2018-04-20

Western Europe Is Enron

This sentence from an article on Polish demographics helps explain why the West is headed for serious trouble and why advocating for mass migration today could be a career killer in the not-too-distant future.

ZH: Poland's Repopulation Problem
Poland is not popular with Africans or Asians. Social security in Western Europe is three times as high as the minimum wage in Poland. Due to high unemployment among migrants, social security schemes are an important part of the re-population policies in countries like the Netherlands, Germany, France and Sweden.
Read that sentence again and again if it doesn't make sense.

What is Western Europe's strategy? It is copying the vendor financing model used by Lucent Technology:
Like eating Jell-O with chopsticks, finding funding for startup service providers is difficult. After a few years of being viewed as hot property by the financial community, these carriers are now seen as risky businesses. That unsavory label has left the fledglings at a loss for ways to continue funding the rollout of their networks.

Enter vendor financing. The big manufacturers of telecom equipment don't want to see part of their potential market shrivel up and die, so they're leaping into the vacuum left by the capital markets and committing billions in equipment financing to these carriers.

But what’s being done to shore up cash-strapped service providers has many wondering whether today’s big equipment vendors are walking through a forest fire on wooden stilts. Indeed, the practice of vendor financing — where vendors loan service providers money to buy their own equipment — is coming under increasing scrutiny (see SEC Cracks Down on Book Cooking).

The reasons for this are many and, remarkably, the vendors doing the most lending are the least willing to talk on record about the specifics of their practice. Cisco Systems Inc. (Nasdaq: CSCO), Nortel Networks Corp. (NYSE/Toronto: NT), Lucent Technologies Inc. (NYSE: LU), and Alcatel SA (NYSE: ALA: Paris: CGEP:PA) were all approached for this article, and only Alcatel provided a qualified representative. (Not that he could reveal much, but he was a good sport.)

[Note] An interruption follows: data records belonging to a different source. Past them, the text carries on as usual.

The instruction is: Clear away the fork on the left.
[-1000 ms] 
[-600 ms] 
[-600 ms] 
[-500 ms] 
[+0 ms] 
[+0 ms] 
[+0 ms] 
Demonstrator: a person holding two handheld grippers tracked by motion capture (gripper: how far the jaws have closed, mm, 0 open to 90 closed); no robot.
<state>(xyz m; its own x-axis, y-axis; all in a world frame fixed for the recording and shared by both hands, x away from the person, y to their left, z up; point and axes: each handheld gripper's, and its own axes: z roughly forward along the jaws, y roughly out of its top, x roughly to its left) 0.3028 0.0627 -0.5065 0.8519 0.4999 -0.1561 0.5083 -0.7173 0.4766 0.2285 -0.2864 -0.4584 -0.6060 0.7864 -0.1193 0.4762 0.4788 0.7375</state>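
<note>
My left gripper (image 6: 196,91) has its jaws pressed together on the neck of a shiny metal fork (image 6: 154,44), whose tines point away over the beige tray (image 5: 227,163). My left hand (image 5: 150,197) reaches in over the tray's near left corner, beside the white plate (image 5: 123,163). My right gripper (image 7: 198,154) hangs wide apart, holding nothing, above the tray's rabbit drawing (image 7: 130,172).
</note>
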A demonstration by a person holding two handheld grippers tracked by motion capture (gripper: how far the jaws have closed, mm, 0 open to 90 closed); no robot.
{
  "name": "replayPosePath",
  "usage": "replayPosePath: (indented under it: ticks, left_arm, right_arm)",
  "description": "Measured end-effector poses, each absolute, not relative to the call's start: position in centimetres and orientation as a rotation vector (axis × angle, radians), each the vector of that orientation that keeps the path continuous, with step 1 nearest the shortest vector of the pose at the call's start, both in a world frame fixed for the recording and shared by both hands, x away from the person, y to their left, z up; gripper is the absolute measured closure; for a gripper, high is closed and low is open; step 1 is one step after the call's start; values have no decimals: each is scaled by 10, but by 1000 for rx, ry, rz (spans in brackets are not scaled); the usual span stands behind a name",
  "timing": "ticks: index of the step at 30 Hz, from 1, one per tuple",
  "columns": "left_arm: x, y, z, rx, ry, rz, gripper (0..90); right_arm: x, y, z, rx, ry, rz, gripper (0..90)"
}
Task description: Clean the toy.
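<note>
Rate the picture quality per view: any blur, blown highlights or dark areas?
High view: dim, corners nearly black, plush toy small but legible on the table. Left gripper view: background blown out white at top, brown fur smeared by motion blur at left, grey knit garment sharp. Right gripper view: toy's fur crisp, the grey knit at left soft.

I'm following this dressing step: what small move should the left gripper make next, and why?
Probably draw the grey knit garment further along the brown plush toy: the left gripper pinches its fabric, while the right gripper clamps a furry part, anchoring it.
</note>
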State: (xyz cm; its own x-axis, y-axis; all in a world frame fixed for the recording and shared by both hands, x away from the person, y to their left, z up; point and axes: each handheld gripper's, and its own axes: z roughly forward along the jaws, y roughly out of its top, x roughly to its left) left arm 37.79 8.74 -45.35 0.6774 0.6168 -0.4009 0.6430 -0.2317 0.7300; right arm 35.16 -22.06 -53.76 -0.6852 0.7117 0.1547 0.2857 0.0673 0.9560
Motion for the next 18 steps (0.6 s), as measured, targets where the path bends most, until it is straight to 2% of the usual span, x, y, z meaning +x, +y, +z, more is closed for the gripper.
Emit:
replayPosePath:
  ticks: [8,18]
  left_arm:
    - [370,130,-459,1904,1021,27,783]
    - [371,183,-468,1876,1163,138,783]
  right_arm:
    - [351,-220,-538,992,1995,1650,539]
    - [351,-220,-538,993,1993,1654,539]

To be fair, the aforementioned vendors have begun addressing vendor financing issues in their quarterly earnings calls, and each assures investors that they’re conservative lenders and that the practice is no cause for alarm. (Of course, we wouldn’t be doing our jobs if we didn’t doublecheck their claims.)

And while it’s true that each vendor’s financed contracts are but a tiny percentage of their overall revenues, it’s also true that the amount of money committed to customer loans is growing quickly.

According to SEC filings and other published research, Alcatel, Cisco, Nortel, and Lucent have committed about $1.5 billion, $2.5 billion, $2.1 billion, and $7 billion, respectively, to vendor financing. It’s important to note that a commitment is only a promise; the amount of money actually drawn down, or in use, by each service provider varies. In some cases, service providers don’t use any of the funds a vendor’s committed to them.

Chart 1 However, the amount of financing each vendor has committed has grown considerably in the past year or so. Lucent, for instance, only had $2.3 billion in financing commitments in 1998. Last quarter that number hit $7.7 billion and now it’s down to $7 billion. Nortel’s balance sheet, too, will continue to be a weapon in its arsenal. Analysts predict its financing commitments will grow to between $3 billion and $3.5 billion in 2001.
Imagine Western Europe is a corporation. It is deeply indebted with massive unfunded pension liabilities. It's workforce is shrinking, but its retiree pool is growing. It's sales (GDP) are stagnant. It hits upon an idea to boost its workforce and sales: pay people to work there and pay people to purchase its products. Borrow the money to pay for it. Sales go up, the workforce goes up, and lazy analysts who focus only on numbers (it's sustainable on paper) think everything is great. The end will come as it did for Lucent, when the assumptions are shown to be absurd and the public turns on the people who put the fraud together.